I love my job
By Caroline Stuart
everything is quieter in sonoma, even Death.
she dreamt of overgrown grass at midnight
and bare feet on damp soil.
ants crawling on up her shins.
she crept through the fields at sunset
and whispered her secrets to cows.
she bit her fingernails too often, and
the blood reminded her she was real.
she wore white dresses that hugged her in the middle
and flowed at her ankles,
and sat on the branches of oak trees
watching cars speed by on the distant highways.
she looked like a ghost, she felt like one.
she danced around street lamps
and watched mothers push their children around the square.
giggles always escaped her mouth when
she wasn’t sucking on a cigarette.
too funny,
it’s too funny to watch all the mounds of flesh scurry
about the town square.
in and out of stores, cafés, and the mission.
too funny to watch their faces burn in the grape-growing sun,
turning pink and broiled and noses bleeding wine.
too funny to watch them
trample ignorantly upon thousands of graves.
she carried around a pocket knife,
stuck it in her left boot.
and crunched through brittle brown oak leaves.
crunched her way to the boy in the corner house.
right to his dirty window,
she slid it open, a plume of dust falling upon her
like a black veil.
hoisted herself through and
onto his carpet
scattered with toys left
by a little brother interrupted in his games
who hurried to the car wailing,
wrapped in his dad’s shaking arms.
she stared at the clock on his desk.
it was always a few seconds behind;
time couldn’t keep up with her.
she rested in the sickly green chair
next to little clara
with the tubes slithering in her nose and
through her throat
straight to her small soul
immature like a seed sowed in dry soil.
she watched little clara’s monitor go silent
like the little girl’s parents.
the vinyl stuck to her legs and
made a startling sound as she came to her feet,
like the tearing of ligaments.
oh she
didn’t startle
watching little clara’s parents from the corner house
fall to their knees
and the nurses rush in.
she tip-toed to the bedside,
silent like the monitor, and
grasped the girl's tiny hands.
she held the evidence of life, the evidence
that she was real.
clara or her?
oh, no one.
absolutely no one.
she left the hospital in a hurry.
bounded past the pharmacy
where some old man’s meds would be a day late.
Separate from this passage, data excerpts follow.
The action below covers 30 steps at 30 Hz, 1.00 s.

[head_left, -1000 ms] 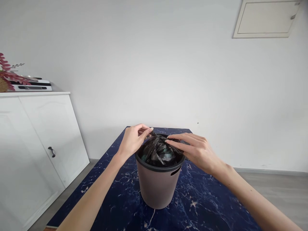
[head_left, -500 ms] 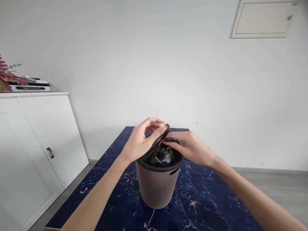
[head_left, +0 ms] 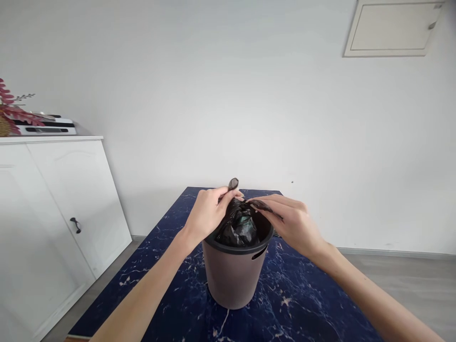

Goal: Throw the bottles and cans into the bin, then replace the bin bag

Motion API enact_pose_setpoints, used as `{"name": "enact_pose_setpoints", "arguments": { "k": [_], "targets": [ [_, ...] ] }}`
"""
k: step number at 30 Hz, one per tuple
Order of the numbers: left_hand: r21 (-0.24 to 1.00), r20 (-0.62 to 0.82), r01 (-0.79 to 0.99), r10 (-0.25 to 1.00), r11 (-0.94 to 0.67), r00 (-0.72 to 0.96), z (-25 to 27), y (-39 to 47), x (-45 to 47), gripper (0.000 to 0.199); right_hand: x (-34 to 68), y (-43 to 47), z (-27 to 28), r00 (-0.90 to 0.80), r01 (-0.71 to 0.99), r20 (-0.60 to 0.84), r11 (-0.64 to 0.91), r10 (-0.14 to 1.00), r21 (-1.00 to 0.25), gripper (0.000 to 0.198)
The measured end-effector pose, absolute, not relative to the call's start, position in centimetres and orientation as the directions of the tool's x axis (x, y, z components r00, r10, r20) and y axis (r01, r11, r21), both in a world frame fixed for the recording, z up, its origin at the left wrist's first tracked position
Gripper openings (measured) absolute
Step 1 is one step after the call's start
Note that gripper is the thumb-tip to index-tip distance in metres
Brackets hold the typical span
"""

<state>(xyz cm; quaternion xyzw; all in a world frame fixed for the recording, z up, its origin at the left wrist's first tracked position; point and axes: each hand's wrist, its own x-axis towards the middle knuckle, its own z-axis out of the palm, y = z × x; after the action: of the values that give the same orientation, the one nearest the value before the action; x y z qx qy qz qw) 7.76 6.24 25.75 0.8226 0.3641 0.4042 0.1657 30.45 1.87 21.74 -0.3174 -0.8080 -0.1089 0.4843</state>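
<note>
Our left hand [head_left: 208, 211] clamps one end of the black bag [head_left: 239, 231] between thumb and fingers, a loop [head_left: 233, 183] poking up above; our right hand [head_left: 290, 219] pinches another strip [head_left: 261, 205], fingers together. The bag bulges inside the bin [head_left: 233, 280], within its dark rim [head_left: 235, 250]. Blue tabletop [head_left: 306, 294] spreads on both sides, far edge near the wall [head_left: 213, 95]; open air lies above our hands.

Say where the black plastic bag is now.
In the head view, the black plastic bag sits mostly inside the bin, lower middle, on the blue table, its loose ends held by the left hand and right hand.
</note>
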Motion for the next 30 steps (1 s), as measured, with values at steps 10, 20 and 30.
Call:
{"name": "enact_pose_setpoints", "arguments": {
  "k": [10,20,30],
  "targets": [
    [0.285,0.544,0.754,0.747,-0.592,0.381,24.6,8.5,6.6,0.045,33.4,0.3,19.2,-0.517,0.653,0.795,0.747,0.317,0.127,0.037],
    [0.586,0.502,0.491,0.764,-0.645,0.406,25.8,6.9,5.9,0.045,32.1,1.6,23.1,-0.312,0.546,0.555,0.623,0.772,-0.560,0.033],
    [0.614,0.531,0.477,0.776,-0.629,0.339,25.6,6.6,6.0,0.048,29.1,6.4,25.9,-0.483,0.559,0.322,0.570,0.814,-0.603,0.027]
  ]
}}
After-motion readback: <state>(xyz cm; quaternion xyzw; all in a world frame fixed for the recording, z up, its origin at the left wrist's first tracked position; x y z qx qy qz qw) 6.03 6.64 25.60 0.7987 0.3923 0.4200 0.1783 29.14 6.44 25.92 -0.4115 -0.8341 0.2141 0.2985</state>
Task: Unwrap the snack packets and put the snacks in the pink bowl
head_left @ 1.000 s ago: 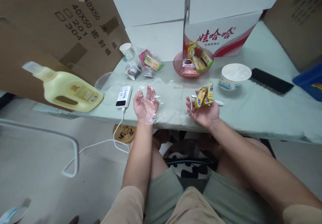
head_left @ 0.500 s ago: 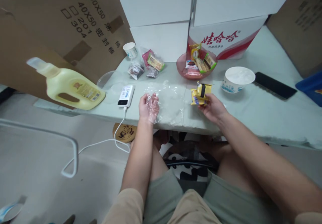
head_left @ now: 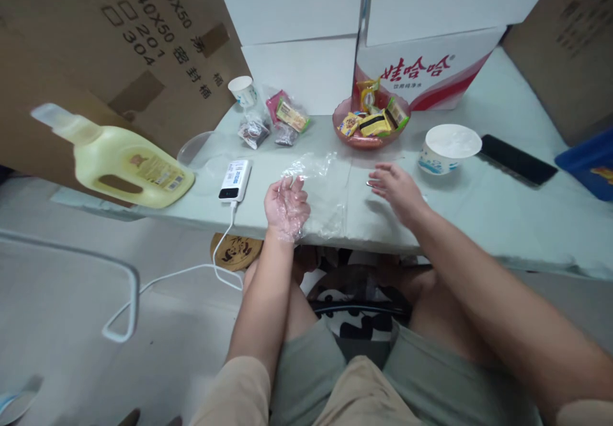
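Note:
A crinkled clear plastic bag (head_left: 325, 193) is gathered in my left hand (head_left: 288, 207), whose fingers are curled with the film over the palm. The rest of the bag spreads to the right across the tabletop. My right hand (head_left: 396, 191) is empty, its fingers stretched out and apart, just in front of a pink glass bowl (head_left: 352, 138). Inside the bowl lie several wrapped snacks, among them a yellow snack packet with a dark band (head_left: 375, 124) and a yellow-and-blue packet (head_left: 348, 124) beside it.
A white paper bowl (head_left: 438, 158) and a black phone-like slab (head_left: 520, 161) are to the right. On the left are a power bank (head_left: 234, 180) with its cable, a yellow detergent jug (head_left: 138, 167), bagged snacks (head_left: 292, 116) and a paper cup (head_left: 243, 92). Cardboard boxes (head_left: 301, 78) stand behind.
The yellow packets have left my right hand and now lie in the pink bowl. My right hand's fingers have opened. My left hand still has the bag, palm turned up more.

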Demonstrator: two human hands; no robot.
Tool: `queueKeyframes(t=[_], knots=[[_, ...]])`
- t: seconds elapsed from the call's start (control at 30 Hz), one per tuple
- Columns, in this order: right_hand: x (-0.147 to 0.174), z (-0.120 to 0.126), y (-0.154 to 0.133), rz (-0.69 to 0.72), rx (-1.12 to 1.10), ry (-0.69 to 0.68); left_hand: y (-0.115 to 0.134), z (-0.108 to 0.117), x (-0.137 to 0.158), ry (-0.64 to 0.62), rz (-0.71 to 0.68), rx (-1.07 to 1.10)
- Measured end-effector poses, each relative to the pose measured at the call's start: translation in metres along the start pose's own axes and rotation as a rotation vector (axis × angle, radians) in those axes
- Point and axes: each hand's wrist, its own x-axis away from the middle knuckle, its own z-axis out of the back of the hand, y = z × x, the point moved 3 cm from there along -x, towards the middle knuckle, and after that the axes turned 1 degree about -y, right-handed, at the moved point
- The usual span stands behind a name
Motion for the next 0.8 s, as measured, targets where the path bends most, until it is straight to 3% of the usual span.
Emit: queueKeyframes(t=[0.13, 0.23, 0.3, 0.37, 0.5, 0.57, 0.7, 0.8], knots=[[0.058, -0.021, 0.029, -0.117, -0.188, -0.156, -0.008, -0.006, 0.010, 0.096, -0.113, -0.082], [0.070, -0.035, 0.031, -0.177, -0.242, -0.293, -0.014, -0.011, 0.012, 0.107, -0.118, -0.067], [0.065, -0.033, 0.028, -0.092, -0.191, -0.237, -0.015, -0.013, 0.009, 0.075, -0.075, -0.037], [0.058, -0.021, 0.024, 0.058, -0.115, -0.085, -0.014, -0.012, 0.004, 0.059, -0.010, -0.035], [0.048, 0.006, 0.017, 0.246, -0.014, 0.095, -0.007, -0.004, -0.004, 0.159, 0.000, -0.128], [0.047, 0.015, 0.013, 0.281, -0.011, 0.126, -0.008, -0.003, -0.003, 0.158, -0.012, -0.201], [0.049, 0.019, 0.009, 0.284, -0.046, 0.132, -0.023, -0.009, 0.001, -0.008, 0.041, -0.510], [0.052, 0.016, 0.007, 0.276, -0.043, 0.107, -0.033, -0.009, 0.000, 0.039, 0.020, -0.669]])
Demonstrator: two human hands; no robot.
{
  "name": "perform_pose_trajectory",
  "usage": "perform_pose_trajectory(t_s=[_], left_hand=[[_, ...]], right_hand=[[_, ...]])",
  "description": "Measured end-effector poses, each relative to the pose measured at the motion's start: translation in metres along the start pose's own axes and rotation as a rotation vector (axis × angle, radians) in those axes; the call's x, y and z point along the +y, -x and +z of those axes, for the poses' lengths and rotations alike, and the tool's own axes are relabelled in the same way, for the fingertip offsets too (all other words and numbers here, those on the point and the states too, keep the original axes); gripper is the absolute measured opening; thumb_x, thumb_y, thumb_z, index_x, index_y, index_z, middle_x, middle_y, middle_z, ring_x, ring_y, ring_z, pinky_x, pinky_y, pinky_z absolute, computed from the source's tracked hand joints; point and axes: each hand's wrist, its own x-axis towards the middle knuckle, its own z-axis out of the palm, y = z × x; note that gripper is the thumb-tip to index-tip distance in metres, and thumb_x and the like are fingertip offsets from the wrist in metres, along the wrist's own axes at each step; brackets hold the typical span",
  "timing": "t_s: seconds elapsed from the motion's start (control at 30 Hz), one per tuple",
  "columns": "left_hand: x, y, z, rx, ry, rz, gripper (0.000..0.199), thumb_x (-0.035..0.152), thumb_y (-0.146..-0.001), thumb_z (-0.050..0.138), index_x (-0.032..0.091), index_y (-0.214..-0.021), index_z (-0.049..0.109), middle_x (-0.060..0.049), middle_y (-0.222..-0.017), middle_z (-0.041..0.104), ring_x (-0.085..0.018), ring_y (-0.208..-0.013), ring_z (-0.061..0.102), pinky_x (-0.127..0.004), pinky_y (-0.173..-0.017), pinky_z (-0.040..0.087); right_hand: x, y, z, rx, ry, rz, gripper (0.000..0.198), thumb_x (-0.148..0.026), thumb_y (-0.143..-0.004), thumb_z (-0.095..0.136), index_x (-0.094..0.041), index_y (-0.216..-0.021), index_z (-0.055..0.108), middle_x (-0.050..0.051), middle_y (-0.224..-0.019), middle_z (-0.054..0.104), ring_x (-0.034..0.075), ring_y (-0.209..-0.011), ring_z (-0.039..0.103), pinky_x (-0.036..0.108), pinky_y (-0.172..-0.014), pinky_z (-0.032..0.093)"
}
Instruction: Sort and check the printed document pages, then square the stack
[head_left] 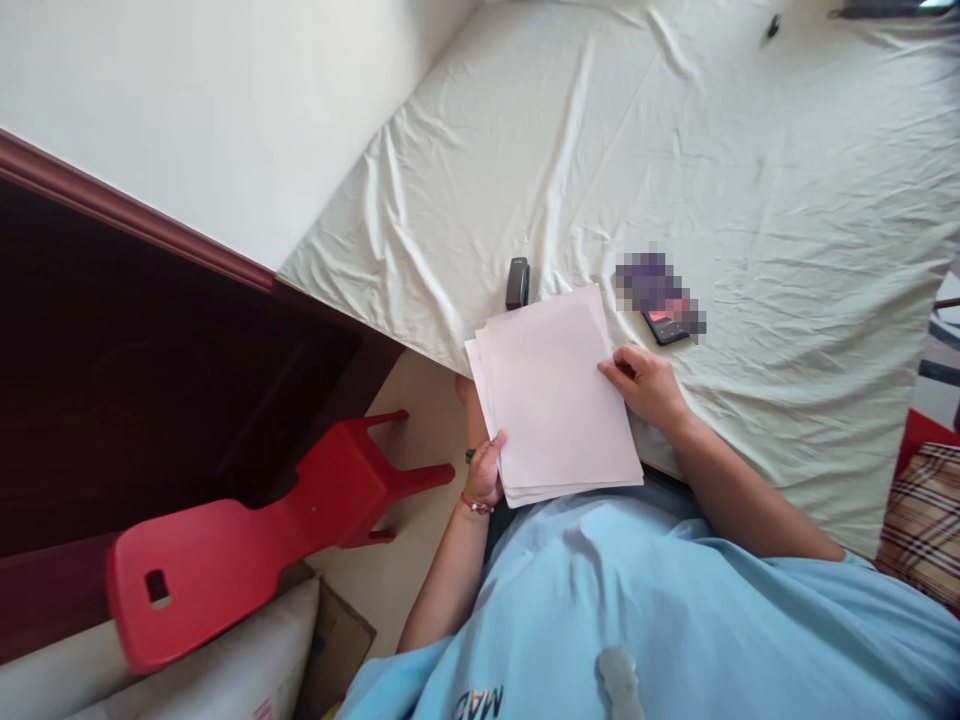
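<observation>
A loose stack of white paper sheets (559, 400) lies across my lap, its layers slightly fanned at the left and lower edges. My left hand (487, 468) grips the stack's lower left edge, thumb on top and the other fingers hidden underneath. At the right edge, my right hand (643, 385) pinches the paper between thumb and curled fingers. Just beyond the top edge sits a small black stapler (517, 283) on the sheet-covered bed. Right of the papers lies a phone (664, 325), partly blurred out by pixels.
The bed (787, 250) has a wrinkled pale cover. A red plastic chair (300, 515) stands on the floor at left, beside dark wood panelling (135, 370) and a white sack (247, 660). A small black object (773, 27) lies at the far right, and plaid fabric (922, 520) at the right edge.
</observation>
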Motion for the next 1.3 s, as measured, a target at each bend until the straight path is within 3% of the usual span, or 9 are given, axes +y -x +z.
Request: perform_pose_trajectory(t_s=[0.27, 0.4, 0.53, 0.67, 0.8, 0.93, 1.13, 1.23, 1.3], left_hand=[[0.0, -0.001, 0.001, -0.003, 0.036, 0.0, 0.057, 0.049, -0.071, 0.088, 0.011, -0.111, 0.074, -0.015, -0.118, 0.074, -0.033, -0.129, 0.06, -0.044, -0.119, 0.042], [-0.001, -0.001, 0.0, -0.02, 0.03, 0.041, 0.059, 0.053, -0.073, 0.085, 0.012, -0.113, 0.074, -0.015, -0.121, 0.073, -0.033, -0.129, 0.061, -0.044, -0.118, 0.044], [0.0, 0.0, 0.001, 0.012, -0.042, 0.034, 0.057, 0.046, -0.067, 0.09, 0.01, -0.108, 0.075, -0.016, -0.111, 0.076, -0.036, -0.124, 0.064, -0.047, -0.116, 0.046], [0.002, 0.001, 0.003, 0.036, -0.03, 0.027, 0.055, 0.044, -0.064, 0.091, 0.01, -0.104, 0.075, -0.016, -0.11, 0.076, -0.036, -0.123, 0.064, -0.046, -0.115, 0.047], [0.003, 0.002, 0.001, 0.002, -0.017, 0.012, 0.053, 0.043, -0.066, 0.09, 0.01, -0.105, 0.075, -0.016, -0.11, 0.076, -0.036, -0.124, 0.064, -0.047, -0.114, 0.048], [0.004, 0.004, 0.003, -0.017, -0.04, 0.03, 0.05, 0.04, -0.066, 0.09, 0.01, -0.103, 0.076, -0.017, -0.108, 0.077, -0.037, -0.119, 0.066, -0.048, -0.111, 0.05], [0.005, 0.008, 0.007, -0.012, -0.091, 0.022, 0.046, 0.041, -0.063, 0.093, 0.012, -0.095, 0.077, -0.014, -0.095, 0.078, -0.034, -0.104, 0.073, -0.045, -0.102, 0.056], [0.005, 0.008, 0.007, -0.009, -0.114, 0.021, 0.048, 0.041, -0.061, 0.094, 0.012, -0.096, 0.077, -0.013, -0.094, 0.079, -0.032, -0.097, 0.075, -0.045, -0.099, 0.057], [0.004, 0.007, 0.006, 0.01, -0.133, 0.025, 0.05, 0.041, -0.06, 0.095, 0.012, -0.096, 0.077, -0.013, -0.095, 0.078, -0.032, -0.093, 0.076, -0.046, -0.097, 0.058]], right_hand=[[-0.001, -0.006, -0.017, -0.008, 0.073, 0.118, 0.032, -0.033, -0.084, 0.052, -0.023, -0.063, 0.03, -0.003, -0.057, 0.04, 0.013, -0.055, 0.037, 0.03, -0.058, 0.028], [-0.001, -0.004, -0.016, -0.096, 0.048, 0.094, 0.03, -0.034, -0.087, 0.051, -0.023, -0.065, 0.033, -0.004, -0.055, 0.039, 0.013, -0.053, 0.038, 0.03, -0.056, 0.027], [-0.001, -0.002, -0.013, -0.154, -0.011, 0.052, 0.03, -0.039, -0.092, 0.051, -0.023, -0.068, 0.043, -0.004, -0.058, 0.042, 0.012, -0.054, 0.04, 0.029, -0.057, 0.03], [0.002, -0.003, -0.013, 0.031, -0.067, 0.133, 0.025, -0.042, -0.091, 0.058, -0.021, -0.078, 0.059, -0.002, -0.064, 0.053, 0.013, -0.058, 0.046, 0.028, -0.06, 0.035], [-0.001, -0.003, -0.02, 0.226, -0.234, 0.176, 0.024, -0.043, -0.09, 0.06, -0.02, -0.083, 0.063, -0.003, -0.064, 0.05, 0.012, -0.057, 0.041, 0.027, -0.057, 0.033], [-0.002, -0.003, -0.023, 0.242, -0.402, 0.232, 0.026, -0.045, -0.089, 0.062, -0.02, -0.083, 0.062, -0.003, -0.065, 0.048, 0.011, -0.056, 0.037, 0.027, -0.053, 0.028], [0.009, -0.005, -0.015, 0.071, -0.141, 0.224, 0.023, -0.043, -0.088, 0.06, -0.021, -0.081, 0.063, 0.0, -0.067, 0.057, 0.014, -0.061, 0.048, 0.029, -0.061, 0.036], [0.009, -0.006, -0.011, 0.07, 0.011, 0.213, 0.023, -0.04, -0.086, 0.061, -0.02, -0.097, 0.066, 0.005, -0.083, 0.067, 0.017, -0.067, 0.055, 0.032, -0.068, 0.041], [0.007, -0.006, -0.01, 0.057, 0.048, 0.225, 0.036, -0.04, -0.084, 0.063, -0.02, -0.113, 0.064, 0.006, -0.089, 0.069, 0.019, -0.068, 0.057, 0.033, -0.069, 0.042]])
she’d come back for him later
because there was some clammy bum wandering up the hill
with the cross atop it.
the widow on the main road said he was just trying
to find god.
the cross’s nightly glow led him there.
but she the one in the white dress
that twirled around her body
like lingering smoke
from the wildfires
which returned in late summer
and carried her with
their fury,
knew better.
she gathered too many needles scattered
in the oak leaves
behind the headstones.
she got there just in time to see the poor man.
dried leaves and dust from the hills
sticking to his sweaty skin.
he was
stuck in the grey
like too many people.
too many chores for her.
she sauntered up to his body
his tiny pupils so damn desperate
for the moonlight,
but barely letting it in,
her light in.
vomit trickled from his mouth through his yellow teeth,
rotting like the graves and the trees and the cross
at the top of the hill,
so much higher than her, but not him.
misery is something she hated, so be it.
she knelt down and put her soft hands on his head.
his eyes followed her as if he saw god.
she was not god.
because god was not merciful,
not as real as her.
she snapped his neck,
like the sticks that broke under her feet.
then,
dragged the body, not his body,
the body under the oak tree.
yes, he fell on his neck,
slipped right off the tree branch above.
the coroner would believe that.
it’s not like he’d bother to confirm anyway.